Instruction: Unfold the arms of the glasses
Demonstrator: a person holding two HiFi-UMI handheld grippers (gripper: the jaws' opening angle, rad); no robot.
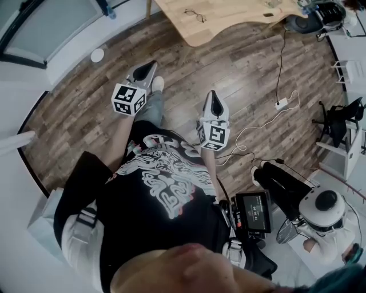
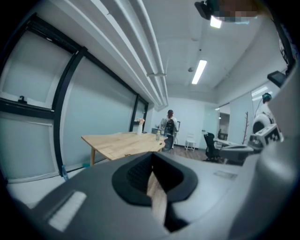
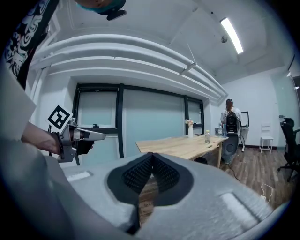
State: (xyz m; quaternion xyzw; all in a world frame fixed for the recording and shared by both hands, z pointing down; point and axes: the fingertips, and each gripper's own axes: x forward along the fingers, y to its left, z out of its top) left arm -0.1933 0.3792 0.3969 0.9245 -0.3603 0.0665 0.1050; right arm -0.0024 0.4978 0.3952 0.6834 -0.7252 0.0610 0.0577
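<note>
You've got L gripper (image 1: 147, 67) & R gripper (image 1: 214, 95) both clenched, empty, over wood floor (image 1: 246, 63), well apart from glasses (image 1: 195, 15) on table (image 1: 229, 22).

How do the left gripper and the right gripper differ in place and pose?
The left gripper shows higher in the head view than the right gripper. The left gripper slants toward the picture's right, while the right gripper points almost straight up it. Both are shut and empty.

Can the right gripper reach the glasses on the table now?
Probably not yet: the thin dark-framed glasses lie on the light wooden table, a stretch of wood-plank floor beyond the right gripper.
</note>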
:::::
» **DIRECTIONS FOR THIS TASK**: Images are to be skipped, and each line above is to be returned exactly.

» **TASK OUTPUT**:
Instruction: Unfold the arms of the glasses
Demonstrator: a person holding two HiFi-UMI handheld grippers (gripper: the jaws' opening angle, rad); no robot.
State: (xyz m; quaternion xyzw; all in a world frame fixed for the recording and shared by both hands, z pointing down; point and axes: the fingertips, and each gripper's own axes: x forward along the fingers, y to its left, z out of its top) left arm -0.1933 0.3792 0.3969 0.9245 -0.3603 0.0665 0.1050; right arm -0.0024 0.4978 0.3952 0.6834 -0.7252 0.0610 0.0577
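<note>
You've got L gripper (image 1: 147, 67) & R gripper (image 1: 214, 95) both clenched, empty, over wood floor (image 1: 246, 63), well apart from glasses (image 1: 195, 15) on table (image 1: 229, 22).

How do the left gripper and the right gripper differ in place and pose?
The left gripper shows higher in the head view than the right gripper. The left gripper slants toward the picture's right, while the right gripper points almost straight up it. Both are shut and empty.

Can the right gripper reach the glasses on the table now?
Probably not yet: the thin dark-framed glasses lie on the light wooden table, a stretch of wood-plank floor beyond the right gripper.
</note>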

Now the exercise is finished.